Data records:
↓

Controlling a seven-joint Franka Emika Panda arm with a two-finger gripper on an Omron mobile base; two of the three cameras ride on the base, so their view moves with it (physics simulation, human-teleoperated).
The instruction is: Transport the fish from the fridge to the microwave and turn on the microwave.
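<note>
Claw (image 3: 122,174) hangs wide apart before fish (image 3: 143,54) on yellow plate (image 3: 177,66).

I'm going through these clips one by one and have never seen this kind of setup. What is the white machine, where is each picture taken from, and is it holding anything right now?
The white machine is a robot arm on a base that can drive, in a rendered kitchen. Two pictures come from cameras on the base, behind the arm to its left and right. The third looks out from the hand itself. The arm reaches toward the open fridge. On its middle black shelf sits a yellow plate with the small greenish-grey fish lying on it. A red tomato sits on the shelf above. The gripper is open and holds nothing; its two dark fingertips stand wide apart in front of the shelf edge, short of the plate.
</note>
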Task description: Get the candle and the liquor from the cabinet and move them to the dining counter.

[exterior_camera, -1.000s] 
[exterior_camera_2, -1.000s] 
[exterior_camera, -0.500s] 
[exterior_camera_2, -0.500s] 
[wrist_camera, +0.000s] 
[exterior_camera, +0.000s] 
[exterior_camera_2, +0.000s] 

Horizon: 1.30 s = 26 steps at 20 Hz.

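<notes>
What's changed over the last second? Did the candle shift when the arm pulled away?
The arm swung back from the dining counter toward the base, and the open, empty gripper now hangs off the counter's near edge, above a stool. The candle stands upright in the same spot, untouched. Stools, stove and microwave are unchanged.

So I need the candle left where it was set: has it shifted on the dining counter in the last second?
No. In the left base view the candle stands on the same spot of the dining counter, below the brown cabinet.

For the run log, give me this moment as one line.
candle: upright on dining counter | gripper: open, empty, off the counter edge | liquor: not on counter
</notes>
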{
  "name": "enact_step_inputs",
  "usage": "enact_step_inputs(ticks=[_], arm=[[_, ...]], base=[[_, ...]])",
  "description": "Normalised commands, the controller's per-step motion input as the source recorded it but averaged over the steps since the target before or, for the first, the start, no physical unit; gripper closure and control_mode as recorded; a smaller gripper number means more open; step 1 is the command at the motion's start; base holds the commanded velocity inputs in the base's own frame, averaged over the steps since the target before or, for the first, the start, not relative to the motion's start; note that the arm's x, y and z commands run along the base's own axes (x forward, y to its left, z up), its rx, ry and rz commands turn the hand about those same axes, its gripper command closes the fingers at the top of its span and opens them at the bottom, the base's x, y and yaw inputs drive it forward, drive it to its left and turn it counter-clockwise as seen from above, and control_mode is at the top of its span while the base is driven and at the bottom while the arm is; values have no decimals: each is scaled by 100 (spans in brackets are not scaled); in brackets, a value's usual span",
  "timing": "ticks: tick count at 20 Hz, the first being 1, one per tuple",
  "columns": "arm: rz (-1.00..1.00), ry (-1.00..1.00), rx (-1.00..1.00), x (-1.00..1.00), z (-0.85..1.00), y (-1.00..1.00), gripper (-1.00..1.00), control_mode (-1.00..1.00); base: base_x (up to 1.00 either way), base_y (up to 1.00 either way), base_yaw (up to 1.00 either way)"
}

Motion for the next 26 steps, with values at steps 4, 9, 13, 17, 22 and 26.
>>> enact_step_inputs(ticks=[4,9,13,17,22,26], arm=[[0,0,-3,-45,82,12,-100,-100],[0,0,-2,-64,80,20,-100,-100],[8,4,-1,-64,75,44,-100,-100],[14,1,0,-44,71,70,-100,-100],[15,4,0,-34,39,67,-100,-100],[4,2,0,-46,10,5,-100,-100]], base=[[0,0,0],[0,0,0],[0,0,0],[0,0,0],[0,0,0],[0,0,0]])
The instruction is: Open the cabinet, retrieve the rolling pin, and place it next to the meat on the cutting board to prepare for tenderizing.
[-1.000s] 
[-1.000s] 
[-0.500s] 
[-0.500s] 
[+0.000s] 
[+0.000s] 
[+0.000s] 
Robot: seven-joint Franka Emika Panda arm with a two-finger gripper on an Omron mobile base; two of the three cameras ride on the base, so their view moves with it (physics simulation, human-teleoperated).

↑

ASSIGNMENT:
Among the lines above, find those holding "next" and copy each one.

RESPONSE TO THE EXERCISE:
Motion for the next 26 steps, with values at steps 4, 9, 13, 17, 22 and 26.
The instruction is: Open the cabinet, retrieve the rolling pin, and place it next to the meat on the cutting board to prepare for tenderizing.

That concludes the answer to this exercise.